Carmo-Pereira S, Bertolaccini M L, Escudero-Contreras A, Khamashta M A, Hughes G R V
Lupus Research Unit, The Rayne Institute, UK.
Ann Rheum Dis. 2003 Jun;62(6):540-3. doi: 10.1136/ard.62.6.540.
To study the prevalence of IgA antiphospholipid antibodies, particularly anticardiolipin antibodies (aCL) and anti-beta(2)-glycoprotein I (abeta(2)GPI), in a cohort of patients with pregnancy morbidity.
Serum samples from four groups of patients were studied by an in house enzyme linked immunosorbent assay (ELISA). Group I: 28 patients with primary antiphospholipid syndrome (PAPS) (median age 32.5 years, range 25-34). Twelve patients had a history of thrombosis. All were positive for IgG/M aCL or lupus anticoagulant (LA), or both. Group II: 28 patients with unexplained pregnancy morbidity (median age 35 years, range 23-48). Seven had history of thrombosis. Nine patients were positive for IgG/M aCL. None from this group fulfilled Sapporo criteria for APS. Group III: 28 patients with systemic lupus erythematosus (SLE) (median age 34 years, range 25-52). Eleven had a history of thrombosis. Twenty one patients had IgG/M aCL and/or LA, but only 19 fulfilled Sapporo criteria for APS.
IgA aCL were found in 12, 6, and 14 patients from the groups with PAPS, unexplained pregnancy morbidity, and SLE, respectively. Most patients had these antibodies together with IgG/IgM aCL. Three patients from the group with unexplained pregnancy morbidity and two with SLE had IgA aCL alone. IgA abeta(2)GPI was present in one patient from each group. All IgA abeta(2)GPI were present together with IgG and/or IgM abeta(2)GPI.
The prevalence of IgA aCL is high in patients with pregnancy morbidity, although IgA aCL are usually present together with IgG and/or IgM aCL. IgA abeta(2)GPI are not useful in identifying additional women with APS and pregnancy morbidity.
研究妊娠并发症患者队列中IgA抗磷脂抗体,尤其是抗心磷脂抗体(aCL)和抗β2糖蛋白I(abeta2GPI)的患病率。

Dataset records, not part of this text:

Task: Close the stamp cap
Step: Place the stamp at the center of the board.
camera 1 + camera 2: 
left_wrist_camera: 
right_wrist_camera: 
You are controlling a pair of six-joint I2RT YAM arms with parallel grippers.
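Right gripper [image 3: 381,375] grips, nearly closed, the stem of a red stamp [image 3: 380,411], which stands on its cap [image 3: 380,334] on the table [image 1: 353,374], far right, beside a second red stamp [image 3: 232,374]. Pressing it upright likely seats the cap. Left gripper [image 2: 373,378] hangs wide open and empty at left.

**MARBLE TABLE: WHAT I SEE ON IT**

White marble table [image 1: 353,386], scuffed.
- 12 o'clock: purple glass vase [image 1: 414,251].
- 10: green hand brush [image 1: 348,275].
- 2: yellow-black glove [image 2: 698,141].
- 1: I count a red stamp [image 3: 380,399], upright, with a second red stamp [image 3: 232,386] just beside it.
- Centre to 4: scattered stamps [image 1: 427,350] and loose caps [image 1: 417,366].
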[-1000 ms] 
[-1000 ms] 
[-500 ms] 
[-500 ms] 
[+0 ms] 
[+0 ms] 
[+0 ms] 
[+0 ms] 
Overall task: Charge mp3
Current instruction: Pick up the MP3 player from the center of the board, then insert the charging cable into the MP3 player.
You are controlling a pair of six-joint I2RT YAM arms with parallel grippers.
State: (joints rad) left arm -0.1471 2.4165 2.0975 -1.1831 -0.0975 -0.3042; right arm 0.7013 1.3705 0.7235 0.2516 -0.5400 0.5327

采用内部酶联免疫吸附测定(ELISA)对四组患者的血清样本进行研究。第一组:28例原发性抗磷脂综合征(PAPS)患者(中位年龄32.5岁,范围25 - 34岁)。12例有血栓形成史。所有患者IgG/M aCL或狼疮抗凝物(LA)或两者均呈阳性。第二组:28例不明原因妊娠并发症患者(中位年龄35岁,范围23 - 48岁)。7例有血栓形成史。9例患者IgG/M aCL呈阳性。该组无患者符合抗磷脂综合征的札幌标准。第三组:28例系统性红斑狼疮(SLE)患者(中位年龄34岁,范围25 - 52岁)。11例有血栓形成史。21例患者有IgG/M aCL和/或LA,但只有19例符合抗磷脂综合征的札幌标准。
PAPS组、不明原因妊娠并发症组和SLE组分别有12例、6例和14例患者检测到IgA aCL。大多数患者这些抗体与IgG/IgM aCL同时存在。不明原因妊娠并发症组有3例患者、SLE组有2例患者单独存在IgA aCL。每组各有1例患者存在IgA abeta2GPI。所有IgA abeta2GPI均与IgG和/或IgM abeta2GPI同时存在。
妊娠并发症患者中IgA aCL患病率较高,尽管IgA aCL通常与IgG和/或IgM aCL同时存在。IgA abeta2GPI对识别更多患有抗磷脂综合征和妊娠并发症的女性并无帮助。